Whatever comes before the line containing "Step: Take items" stays out; transcribe that line and all that follow to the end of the records exactly, with no pictures.

--

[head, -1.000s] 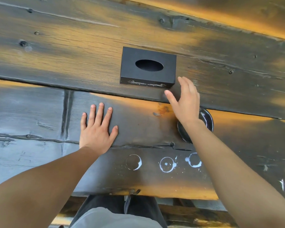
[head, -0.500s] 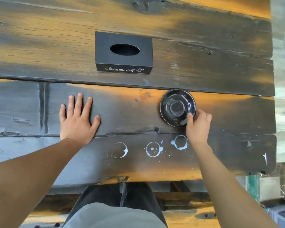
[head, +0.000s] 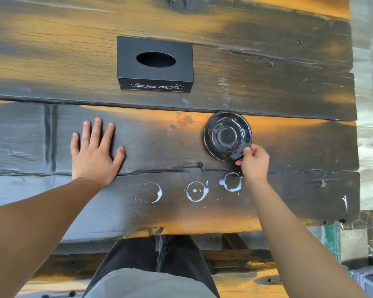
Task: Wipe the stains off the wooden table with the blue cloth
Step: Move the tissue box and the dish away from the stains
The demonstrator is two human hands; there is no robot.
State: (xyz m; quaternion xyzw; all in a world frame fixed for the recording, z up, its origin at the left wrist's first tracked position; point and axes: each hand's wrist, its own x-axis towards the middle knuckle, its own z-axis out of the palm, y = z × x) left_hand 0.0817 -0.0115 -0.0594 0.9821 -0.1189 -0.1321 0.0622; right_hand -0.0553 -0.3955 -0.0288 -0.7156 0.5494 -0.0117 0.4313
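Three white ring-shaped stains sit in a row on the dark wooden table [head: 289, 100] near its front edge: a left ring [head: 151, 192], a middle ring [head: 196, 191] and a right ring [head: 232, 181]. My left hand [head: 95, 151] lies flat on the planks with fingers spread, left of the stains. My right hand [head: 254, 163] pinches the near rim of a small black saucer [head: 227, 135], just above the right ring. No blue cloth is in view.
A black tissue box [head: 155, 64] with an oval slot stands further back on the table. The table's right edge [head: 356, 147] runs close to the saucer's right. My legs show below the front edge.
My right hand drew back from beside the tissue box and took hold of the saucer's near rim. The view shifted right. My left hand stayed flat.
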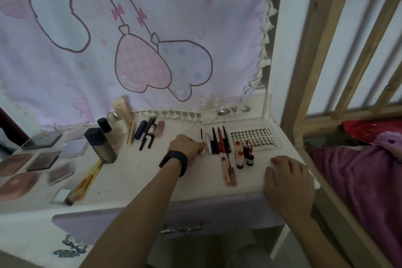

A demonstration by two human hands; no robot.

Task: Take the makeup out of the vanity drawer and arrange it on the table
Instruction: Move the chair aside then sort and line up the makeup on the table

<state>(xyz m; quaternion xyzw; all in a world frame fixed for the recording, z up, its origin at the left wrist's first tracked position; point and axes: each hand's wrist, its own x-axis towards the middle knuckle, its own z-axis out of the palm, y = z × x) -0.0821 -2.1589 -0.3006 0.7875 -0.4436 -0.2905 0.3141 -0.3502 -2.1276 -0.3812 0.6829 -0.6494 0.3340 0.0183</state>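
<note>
nearest: the vanity drawer point(130, 220) front sits flush under the table point(152, 180) edge and is judged closed. the right hand point(289, 183) lies flat on the front corner of the table, fingers relaxed, holding nothing.

further in: the left hand point(187, 144) reaches forward with fingers curled narrow, pinching a small pale stick point(203, 148). what kind of stick it is cannot be told at this size.

step in hand, as judged: seating this stick at the end of the row of liners point(217, 141). recommendations:
- keep it parallel to the row and low over the surface
- release only once it rests, so it does not roll
- keep the knuckles off the nearest white pen, which lies just beyond the fingertips

position of task items relative to the left hand:
- the row of liners is just off its fingertips
- the lip tubes point(229, 169) and small bottles point(240, 154) lie between the two hands
- the lash tray point(254, 137) lies past the row, ahead of the right hand
- on the thumb-opposite side stand a dark bottle point(102, 146) and loose pens point(148, 132), with compacts point(43, 159) well apart beyond them
</note>
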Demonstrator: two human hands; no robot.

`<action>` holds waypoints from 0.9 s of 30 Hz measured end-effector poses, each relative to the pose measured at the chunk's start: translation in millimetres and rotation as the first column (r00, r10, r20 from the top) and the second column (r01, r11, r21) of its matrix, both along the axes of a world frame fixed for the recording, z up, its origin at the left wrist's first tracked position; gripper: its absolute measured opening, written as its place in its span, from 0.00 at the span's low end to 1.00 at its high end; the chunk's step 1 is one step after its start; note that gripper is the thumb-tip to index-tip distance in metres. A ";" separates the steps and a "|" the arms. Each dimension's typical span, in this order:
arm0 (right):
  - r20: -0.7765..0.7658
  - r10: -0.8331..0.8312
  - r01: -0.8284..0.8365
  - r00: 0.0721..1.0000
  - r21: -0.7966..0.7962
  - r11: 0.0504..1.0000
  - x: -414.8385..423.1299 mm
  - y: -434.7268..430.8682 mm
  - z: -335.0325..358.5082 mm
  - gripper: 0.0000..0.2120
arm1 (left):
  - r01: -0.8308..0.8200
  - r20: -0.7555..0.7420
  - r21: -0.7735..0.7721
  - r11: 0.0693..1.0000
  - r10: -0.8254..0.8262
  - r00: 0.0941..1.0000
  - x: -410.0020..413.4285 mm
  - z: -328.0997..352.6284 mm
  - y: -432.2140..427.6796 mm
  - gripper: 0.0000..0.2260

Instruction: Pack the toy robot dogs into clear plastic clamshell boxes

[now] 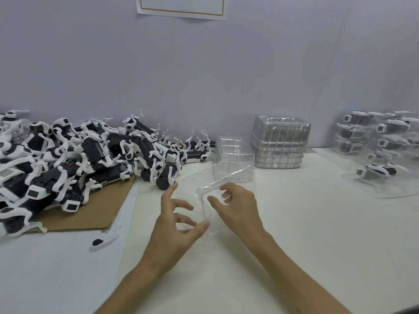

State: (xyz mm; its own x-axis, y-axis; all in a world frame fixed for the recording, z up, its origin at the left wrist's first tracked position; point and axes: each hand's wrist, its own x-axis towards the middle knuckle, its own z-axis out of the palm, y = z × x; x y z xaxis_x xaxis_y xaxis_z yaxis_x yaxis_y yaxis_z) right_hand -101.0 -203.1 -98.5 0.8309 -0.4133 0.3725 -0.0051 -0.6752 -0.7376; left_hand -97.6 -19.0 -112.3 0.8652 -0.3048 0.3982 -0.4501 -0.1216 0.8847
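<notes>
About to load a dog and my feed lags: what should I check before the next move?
1. Clamshell open: ok, halves spread apart.
2. Clamshell empty: ok.
3. Hand free for a dog: not ok, left hand and right hand both hold the clamshell.
4. Dogs near: ok, pile lies to the left.
5. Loose part on the table: cannot tell whether it broke off a dog.

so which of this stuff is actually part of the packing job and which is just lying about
Job in hand: open clamshell box, held by the left hand and right hand; pile of toy robot dogs; stack of empty clamshells; packed boxes at right.
Lying about: cardboard sheet under the pile; loose black-and-white part; paper on the wall.
</notes>
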 end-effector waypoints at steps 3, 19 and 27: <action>-0.027 -0.003 0.003 1.000 -0.011 1.000 0.2 0.4 -1.8 0.19 | 0.017 0.024 -0.007 1.000 -0.017 1.000 -2.3 0.7 0.0 0.44; 0.060 -0.090 0.100 0.994 -0.188 0.977 -3.5 11.2 -1.5 0.26 | 0.038 0.150 0.066 0.997 -0.048 0.988 -2.1 -4.9 1.4 0.45; -0.015 -0.142 0.138 0.990 -0.159 0.978 -0.6 6.5 -4.5 0.22 | 0.006 0.172 0.039 0.999 -0.012 0.985 4.4 -6.1 0.7 0.43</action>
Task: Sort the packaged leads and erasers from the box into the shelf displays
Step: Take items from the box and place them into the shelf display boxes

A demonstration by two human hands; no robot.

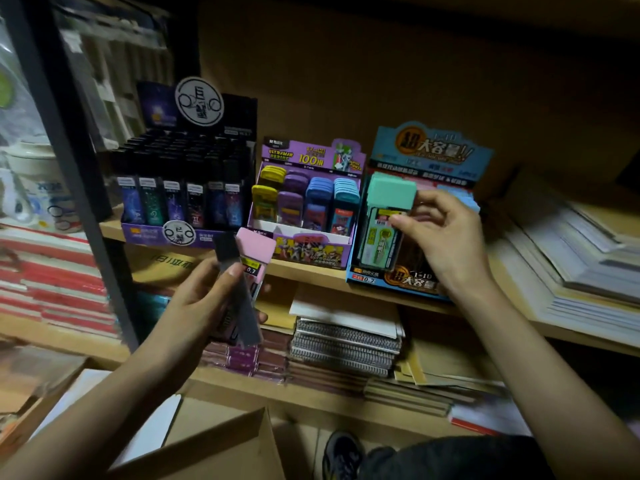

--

§ Answer to this task:
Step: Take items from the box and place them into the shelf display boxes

A demonstration by two human hands; no robot.

There is no more to this exercise.